While some could definitely be fake, depending on where her hair was in her coffin, that can account for the difference. The embalming fluid could change it, any acidity as decomposition takes place can do so as well. So her hair may have been closer to strawberry blonde, but was bleached by unknown processes in her grave. Or they could have been made more red, but by which process, I'm not familiar.
Thank you.
It wouldn’t surprise me to find out that some of the hairs were fraudulent…didn’t that happen a lot in the past?
Oh definitely and I definitely think it's happened here too.
I love your voice..
Thank you :-)
Perhaps it could be that the different locks of hair were exposed to different amounts of light, heat, etc. over many years. (Some may be stored in a box with no light, between the pages of a book, in a frame or a glass cabinet, so exposed to more light, etc.) Also, whenever I have seen documentaries about archaeological discoveries of human remains where the hair is still attached to the skull, it seems to me that it is almost always of an auburn or russet color. It may just be a normal part of hair decomposing, so that samples of the hair collected earlier could differ significantly from samples collected many years later. Do you know of any research on that subject?
I don't know of any specific research on that subject I'm afraid :-( The locks from Mary's head were supposed to be collected at the same time though remember and the guy who saw her in her coffin specifically said she was blonde (as did those who saw her in life). I suspect we have some fake hair here, that someone who didn't know she was blonde tried to pass of as hers to make a quick buck.
Ironic she was the same age as her mother was, at her death, 37
Henry was a red head , so was Elizabeth ....

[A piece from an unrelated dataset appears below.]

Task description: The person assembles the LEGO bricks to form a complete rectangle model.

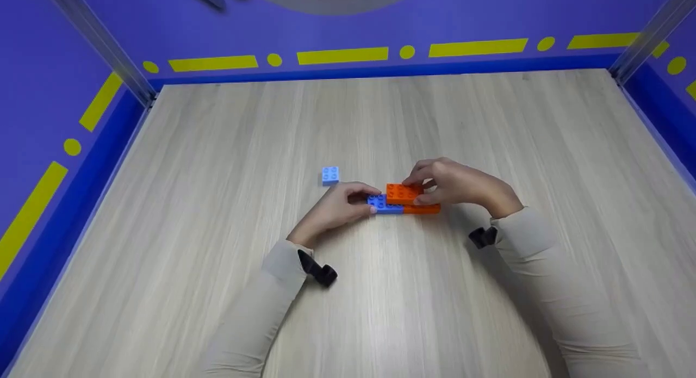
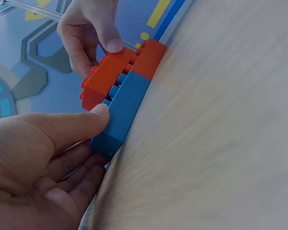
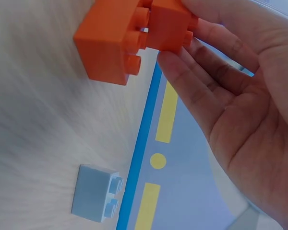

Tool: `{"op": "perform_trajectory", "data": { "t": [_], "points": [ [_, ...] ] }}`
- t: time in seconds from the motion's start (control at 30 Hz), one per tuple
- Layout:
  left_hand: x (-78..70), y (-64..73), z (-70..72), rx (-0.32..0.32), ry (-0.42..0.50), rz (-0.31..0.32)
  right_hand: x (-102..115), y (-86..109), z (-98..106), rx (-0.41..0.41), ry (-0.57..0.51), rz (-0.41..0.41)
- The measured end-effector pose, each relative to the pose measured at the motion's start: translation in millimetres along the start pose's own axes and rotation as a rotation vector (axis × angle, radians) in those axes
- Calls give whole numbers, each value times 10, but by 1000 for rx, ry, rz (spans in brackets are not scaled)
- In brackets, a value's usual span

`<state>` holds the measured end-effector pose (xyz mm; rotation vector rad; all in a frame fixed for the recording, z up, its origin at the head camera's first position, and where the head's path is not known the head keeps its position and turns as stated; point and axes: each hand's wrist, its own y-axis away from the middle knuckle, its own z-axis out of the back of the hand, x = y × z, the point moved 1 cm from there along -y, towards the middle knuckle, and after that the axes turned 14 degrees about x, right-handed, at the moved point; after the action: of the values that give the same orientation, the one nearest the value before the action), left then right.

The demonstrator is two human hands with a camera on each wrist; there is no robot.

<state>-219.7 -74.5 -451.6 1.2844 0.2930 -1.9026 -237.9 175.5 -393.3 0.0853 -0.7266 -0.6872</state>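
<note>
A blue brick and an orange brick lie end to end on the table, blue on the left. My left hand pinches the blue brick's left end between thumb and fingers. With thumb and fingertips, my right hand holds a second orange brick by its right part. This upper brick spans the join of the lower two. Studs show beneath it in the left wrist view, so it is not pressed fully down; whether it touches them I cannot tell.
A small light blue brick, studs up, stands on the wood-grain table just beyond my left hand. Blue-purple walls with yellow marks border the table at the back and both sides. A black wrist device sits on each sleeve.
</note>
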Motion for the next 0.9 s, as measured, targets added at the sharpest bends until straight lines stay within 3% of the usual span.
{"op": "perform_trajectory", "data": {
  "t": [0.67,0.9],
  "points": [
    [1,-3,-8,-1,8,10,23,22,-37,-3,-30,9],
    [12,-15,-10,-10,42,-15,50,17,-37,-11,-2,6]
  ]
}}
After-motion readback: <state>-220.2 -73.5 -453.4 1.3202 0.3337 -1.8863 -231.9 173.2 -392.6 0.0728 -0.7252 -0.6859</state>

Is there a significance to the two ushers being describes as ‘bare-headed’?
Hmm, possibly just as a sign of respect - like the way people take off their hats at funerals today sometimes.
how interesting! i wonder why it was that monarchs wouldn't attend funerals of family members?
I think they didn't want to put ideas in people's heads about they (the monarch) dying, or steal the limelight from the deceased.
We DON'T want to take the luster off the dead!
How insulting!
I think they were moving on, with no time for boredom. Who really knows?
The plant dye henna turns blonde hair bright red. Henna use has been around forever.